Chef for Large scale web Deployment in windows

Question

I am trying to do the MSI web deployment with chef. I have about 400 web servers with same configuration. We will do deployment in two slots with 200 servers each.

I will follow below steps for new release,

1) Increase the cookbook version.

2) Upload the cookbook to server.

3) Update the cookbook version to role and run list.

I will do lot of steps from cookbook like install 7 msi, update IIS settings, update web.configure file and add registry entry. Once deployment is done we need to update testing team, so that they can start the testing. My question is how could I ensure deployment is done in all the machines successfully? How could I find if one MSI is not installed in one machine or one web.config file is not updated properly?

My understanding is chef client will run every 30 Mins default, so I have wait for next 30 mins to complete the deployment. Is there any other way with push (I can’t use push job, since chef is removed push job support from chef High Availability servers) like knife chef client from workstation?

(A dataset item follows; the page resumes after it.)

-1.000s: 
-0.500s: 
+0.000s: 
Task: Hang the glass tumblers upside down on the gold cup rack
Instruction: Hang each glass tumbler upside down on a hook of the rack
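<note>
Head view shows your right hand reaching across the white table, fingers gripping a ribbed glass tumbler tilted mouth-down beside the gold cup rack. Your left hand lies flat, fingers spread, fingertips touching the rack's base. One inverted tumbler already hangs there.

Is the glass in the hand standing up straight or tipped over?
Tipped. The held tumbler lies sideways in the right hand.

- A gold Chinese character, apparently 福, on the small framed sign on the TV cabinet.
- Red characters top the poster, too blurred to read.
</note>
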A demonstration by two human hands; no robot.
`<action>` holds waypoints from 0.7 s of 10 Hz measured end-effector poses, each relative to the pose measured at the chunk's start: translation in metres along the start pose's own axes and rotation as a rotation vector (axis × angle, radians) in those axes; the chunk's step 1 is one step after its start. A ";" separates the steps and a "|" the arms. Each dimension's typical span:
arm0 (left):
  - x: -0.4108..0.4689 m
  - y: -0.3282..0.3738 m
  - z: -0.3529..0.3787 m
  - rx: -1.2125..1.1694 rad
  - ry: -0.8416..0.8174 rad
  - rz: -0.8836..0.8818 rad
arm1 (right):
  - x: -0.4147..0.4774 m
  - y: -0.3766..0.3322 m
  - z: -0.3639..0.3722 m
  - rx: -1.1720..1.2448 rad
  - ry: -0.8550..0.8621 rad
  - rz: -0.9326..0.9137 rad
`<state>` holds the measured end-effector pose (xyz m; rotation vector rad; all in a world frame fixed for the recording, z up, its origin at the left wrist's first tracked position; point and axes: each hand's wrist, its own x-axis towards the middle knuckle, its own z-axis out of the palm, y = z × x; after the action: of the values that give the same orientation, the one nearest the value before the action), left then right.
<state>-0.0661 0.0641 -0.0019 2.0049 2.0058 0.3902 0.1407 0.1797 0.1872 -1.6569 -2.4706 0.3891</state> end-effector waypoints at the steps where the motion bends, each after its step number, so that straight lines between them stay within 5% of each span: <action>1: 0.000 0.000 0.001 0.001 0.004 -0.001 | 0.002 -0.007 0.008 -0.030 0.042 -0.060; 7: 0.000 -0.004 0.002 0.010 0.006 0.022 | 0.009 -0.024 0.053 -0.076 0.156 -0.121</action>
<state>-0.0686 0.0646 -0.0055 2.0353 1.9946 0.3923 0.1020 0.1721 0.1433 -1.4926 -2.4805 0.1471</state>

It would be fine, If anyone share their experience who is using chef in large scale windows deployment.

Thanks in advance.

Answer 1

Nothing in here is specific to Windows, so more you are asking how to use Chef in a high-churn environment. I would highly recommend checking out the new Policyfile workflow, we've had a lot of success with it though it has some sharp limitations. I've got a guide up at https://yolover.poise.io/. Another solution on the cookbook/data release side is to move a lot of your tunables (eg. versions of things to deploy) out of the cookbook and in to a little web service somewhere, than have your recipe code read from that to get their tuning data. As for the push vs. pull question, most people end up with a hybrid. As @Tensibai mentioned, RunDeck is a popular push-based option. Usually you still leave background interval runs on a longer cycle time (maybe 1 or 2 hours) to catch config drift and use the push system for more specific deploy tasks. Beyond RunDeck you can also check out Fabric, Capistrano, MCollective, and SaltStack (you can use its remote execution layer without the CM stuffs). Chef also has its own Push Jobs project but I think I can safely say you should avoid it at this point, it never got enough community momentum to really go anywhere.

Answer 2

I personnaly use rundeck to trigger on demand chef runs.

According to your description, I would use 2 prod env, one for each group where you'll bump the cookbook version limitation for each group separately.

For the reporting, at this scale consider buying a license to get chef-manage and chef-reporting so you'll have a complete overview, next option is to use a handler to report the run status and send a mail if there was an error during the run.